■ **GOAL OF THE EXERCISE**
Return exactly the span of lines in the following data that opens with the line containing "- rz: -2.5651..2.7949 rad" and closes with the line containing "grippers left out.". Include nothing else.

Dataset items
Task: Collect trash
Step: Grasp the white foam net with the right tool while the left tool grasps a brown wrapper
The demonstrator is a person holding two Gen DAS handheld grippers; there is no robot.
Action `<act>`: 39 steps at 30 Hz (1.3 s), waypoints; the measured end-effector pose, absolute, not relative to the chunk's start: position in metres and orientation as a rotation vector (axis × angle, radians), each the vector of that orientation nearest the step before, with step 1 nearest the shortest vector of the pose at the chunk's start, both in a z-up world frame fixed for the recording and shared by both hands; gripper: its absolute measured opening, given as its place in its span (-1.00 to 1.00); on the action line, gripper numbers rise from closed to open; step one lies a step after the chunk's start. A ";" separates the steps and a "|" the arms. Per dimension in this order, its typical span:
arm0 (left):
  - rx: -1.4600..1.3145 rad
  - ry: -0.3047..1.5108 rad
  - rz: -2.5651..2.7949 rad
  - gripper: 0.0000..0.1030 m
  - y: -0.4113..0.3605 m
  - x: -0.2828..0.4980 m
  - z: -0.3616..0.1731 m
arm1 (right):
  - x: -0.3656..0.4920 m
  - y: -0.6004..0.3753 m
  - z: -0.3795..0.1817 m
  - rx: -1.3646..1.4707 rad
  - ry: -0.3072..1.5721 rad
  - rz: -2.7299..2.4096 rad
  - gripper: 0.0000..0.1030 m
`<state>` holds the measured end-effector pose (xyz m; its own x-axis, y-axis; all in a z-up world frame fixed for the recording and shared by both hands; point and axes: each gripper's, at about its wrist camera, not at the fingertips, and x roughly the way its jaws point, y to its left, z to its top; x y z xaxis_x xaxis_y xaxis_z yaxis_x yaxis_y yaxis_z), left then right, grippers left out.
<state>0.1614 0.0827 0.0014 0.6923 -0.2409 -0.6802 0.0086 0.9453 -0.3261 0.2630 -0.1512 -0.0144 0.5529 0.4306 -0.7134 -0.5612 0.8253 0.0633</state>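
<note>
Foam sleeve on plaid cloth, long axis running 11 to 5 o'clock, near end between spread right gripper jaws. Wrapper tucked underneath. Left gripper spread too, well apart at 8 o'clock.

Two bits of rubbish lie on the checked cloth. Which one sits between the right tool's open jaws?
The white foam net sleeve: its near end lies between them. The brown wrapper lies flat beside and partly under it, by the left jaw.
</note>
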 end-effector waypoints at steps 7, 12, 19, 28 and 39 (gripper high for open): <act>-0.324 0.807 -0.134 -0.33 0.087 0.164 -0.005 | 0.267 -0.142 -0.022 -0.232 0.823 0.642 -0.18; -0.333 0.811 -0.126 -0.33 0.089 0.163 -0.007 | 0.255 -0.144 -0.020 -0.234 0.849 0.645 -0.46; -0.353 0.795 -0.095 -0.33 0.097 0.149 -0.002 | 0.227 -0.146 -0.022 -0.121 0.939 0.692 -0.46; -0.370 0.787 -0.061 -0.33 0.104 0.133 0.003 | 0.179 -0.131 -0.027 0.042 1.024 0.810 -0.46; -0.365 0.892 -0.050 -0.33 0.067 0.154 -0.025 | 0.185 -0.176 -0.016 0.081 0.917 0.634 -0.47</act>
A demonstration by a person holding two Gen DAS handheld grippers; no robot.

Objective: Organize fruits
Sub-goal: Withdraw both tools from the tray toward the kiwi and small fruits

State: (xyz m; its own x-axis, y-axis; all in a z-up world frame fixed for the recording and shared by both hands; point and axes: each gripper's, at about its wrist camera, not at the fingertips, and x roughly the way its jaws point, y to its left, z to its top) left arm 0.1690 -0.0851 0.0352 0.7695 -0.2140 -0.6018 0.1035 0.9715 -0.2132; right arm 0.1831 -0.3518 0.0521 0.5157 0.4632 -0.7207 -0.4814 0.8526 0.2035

■ **TASK RESPONSE**
  - rz: -2.5651..2.7949 rad
  - gripper: 0.0000..0.1030 m
  - y: -0.4113..0.3605 m
  - x: -0.2828..0.4980 m
  - z: -0.3616..0.1731 m
arm1 (right):
  - x: -0.3656..0.4920 m
  - y: -0.6004..0.3753 m
  - z: -0.3795..0.1817 m
  - rx: -1.3646..1.4707 rad
  - ry: -0.3072..1.5721 rad
  - rz: -2.7299..2.4096 rad
  - gripper: 0.0000..0.1030 m
`<state>` holds the measured end-effector pose (xyz m; its own x-axis, y-axis; all in a z-up world frame fixed for the recording and shared by both hands; point and axes: each gripper's, at about its wrist camera, not at the fingertips, and x roughly the way its jaws point, y to its left, z to its top; x y z xaxis_x xaxis_y xaxis_z yaxis_x yaxis_y yaxis_z), left then right, grippers left out.

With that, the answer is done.